Doug Schaefer | Experienced Mechanical Design Engineer

Hi Ryan,
I am not sure what you mean. Creo 2.0 uses an external sketch to make a
feature such as an extrusion and puts a link to it under that feature.
Seems like this is what you wanted. True that the default behaviour is to
hide the original sketch and maybe this is what you are not seeing. If
that is the case then it could be your tree settings. See Doug is already
onto this 🙂

As far as I can see this is the same behaviour as for WF5 and I have
attached a picture for that too.


*Brent Drysdale*
*Senior Design Engineer*
Tait Communications

Hi Ryan,
I suppose to 100% accurate Solikdworks followed the method ProEngineer /
Creo use.

Depending on your preferred workflow, sketch then feature, or start
the feature and create the sketch inside the feature. The first method will
create the sketch outside the feature as shown in Dough's model tree. The
latter will embed the sketch in the feature.

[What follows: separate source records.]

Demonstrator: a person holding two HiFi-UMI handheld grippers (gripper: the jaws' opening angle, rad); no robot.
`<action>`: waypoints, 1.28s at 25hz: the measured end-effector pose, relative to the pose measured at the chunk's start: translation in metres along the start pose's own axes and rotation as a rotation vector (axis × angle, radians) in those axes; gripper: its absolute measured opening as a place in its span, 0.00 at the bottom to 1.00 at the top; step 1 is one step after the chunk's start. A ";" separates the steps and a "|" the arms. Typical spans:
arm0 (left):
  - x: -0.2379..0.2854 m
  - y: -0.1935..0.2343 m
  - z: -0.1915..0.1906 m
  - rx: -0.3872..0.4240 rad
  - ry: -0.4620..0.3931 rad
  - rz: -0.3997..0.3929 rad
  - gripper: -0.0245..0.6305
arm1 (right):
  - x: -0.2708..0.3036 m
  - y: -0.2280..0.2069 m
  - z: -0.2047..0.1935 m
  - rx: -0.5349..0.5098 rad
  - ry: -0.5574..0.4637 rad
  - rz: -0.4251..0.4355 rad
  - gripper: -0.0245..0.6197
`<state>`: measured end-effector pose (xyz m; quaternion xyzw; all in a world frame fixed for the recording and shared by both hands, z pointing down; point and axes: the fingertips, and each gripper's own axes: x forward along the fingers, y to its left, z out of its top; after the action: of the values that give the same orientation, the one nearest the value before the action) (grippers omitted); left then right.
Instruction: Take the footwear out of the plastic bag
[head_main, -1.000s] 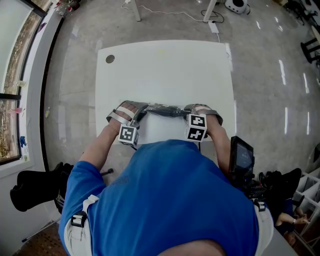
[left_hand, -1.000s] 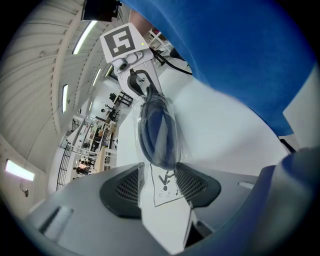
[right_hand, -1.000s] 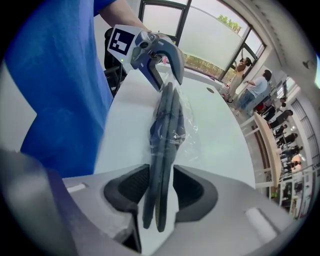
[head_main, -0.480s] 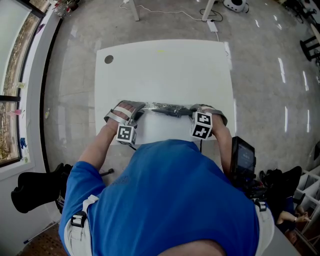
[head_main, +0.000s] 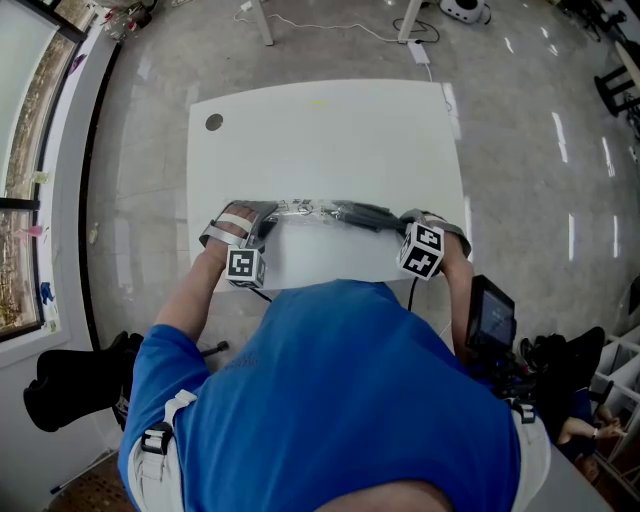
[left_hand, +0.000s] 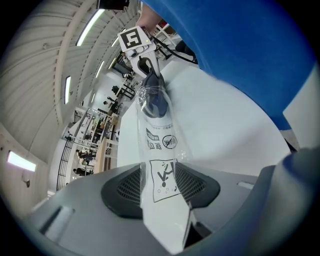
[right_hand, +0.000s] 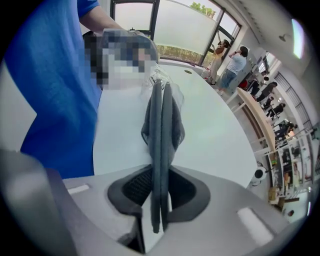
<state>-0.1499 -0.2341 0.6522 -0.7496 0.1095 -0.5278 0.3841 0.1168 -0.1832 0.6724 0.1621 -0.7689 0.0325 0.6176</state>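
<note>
Above the white tabletop (head_main: 330, 140), a clear plastic bag (left_hand: 159, 137) printed with warning marks is being held stretched, flat dark grey footwear (right_hand: 162, 122) showing at its right end. Its left end is being clenched by the left claw (left_hand: 161, 186), the footwear by the right claw (right_hand: 159, 196).

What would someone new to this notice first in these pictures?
A clear plastic bag is stretched between two grippers over the near part of a white table. The left gripper pinches the bag's printed end; the right gripper clamps dark grey footwear at the other end.
</note>
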 end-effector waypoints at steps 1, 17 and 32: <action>-0.001 0.000 -0.002 -0.006 0.006 0.001 0.33 | -0.002 0.001 -0.003 0.017 0.001 0.002 0.15; 0.008 0.012 -0.034 -0.099 0.062 -0.030 0.33 | -0.002 -0.012 -0.030 0.400 -0.097 0.074 0.15; 0.005 0.009 -0.039 -0.258 0.009 -0.173 0.34 | 0.005 -0.038 -0.026 0.877 -0.302 0.195 0.15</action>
<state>-0.1800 -0.2606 0.6550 -0.7968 0.1132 -0.5440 0.2374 0.1513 -0.2139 0.6776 0.3374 -0.7755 0.3881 0.3663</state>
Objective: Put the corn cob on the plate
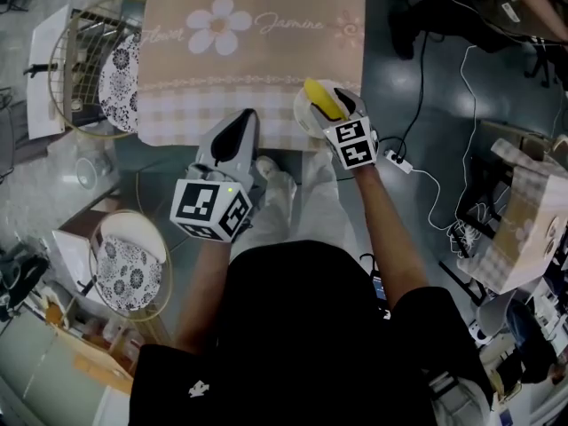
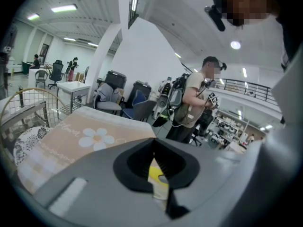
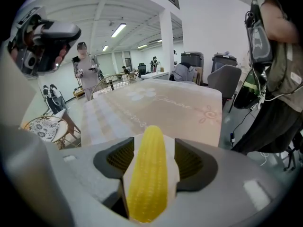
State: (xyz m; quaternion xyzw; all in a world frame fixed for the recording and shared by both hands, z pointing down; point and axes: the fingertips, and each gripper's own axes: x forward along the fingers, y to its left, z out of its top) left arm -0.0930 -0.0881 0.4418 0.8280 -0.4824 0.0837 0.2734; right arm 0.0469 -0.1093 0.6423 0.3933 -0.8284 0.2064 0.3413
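Black short-sleeved shirt, pale trousers

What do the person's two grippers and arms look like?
The left gripper and right gripper are pale grey shells with black ribbed jaw pads. Each carries a cube of black-and-white square markers. The person wears a black short-sleeved top.

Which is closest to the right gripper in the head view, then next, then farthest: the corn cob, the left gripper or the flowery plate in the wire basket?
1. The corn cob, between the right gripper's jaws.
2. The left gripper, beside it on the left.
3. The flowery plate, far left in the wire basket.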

This issue is why I almost never use a sketched feature/curve to make another
feature directly. If I want to see the sketch/curves I will create it seperately
and then when I make the new feature I will use edge of that previous sketch.
Just a modeling practice I like and helps me see the model tree better too. This
also works well with master modeling techniques where I create driving curves
for top level geometry and use those curves or parts of the curve/sketch to
create downstream surfaces, protrusions, etc.

Mark A. Peterson
Design Engineer
Varel International

Thumbs up on Mark's approach below. I always build my sketches as separate features high up in the model tree (or in a skeleton part), and then create my solids and surfaces and only reference portions of the sketches made earlier with the USE EDGE command. It's a rare occasion that I end up embedding an entire previously sketched feature underneath a solid or surface.

Scott Schultz
Principal Consultant
3D Relief Inc
Raleigh, NC


it's an age thing.    I found more features can be easier to modify.  I have videos online to prove but like a political debate, we are not going to change anyone's mind.  😉    Esp if you over 40 or so.    In an updated class of 40 hours, I can usually change the most stubborn people through example.   It's more difficult to change people's minds with the 16 hour version.  The simple fact is the older we are the more set in our ways we are.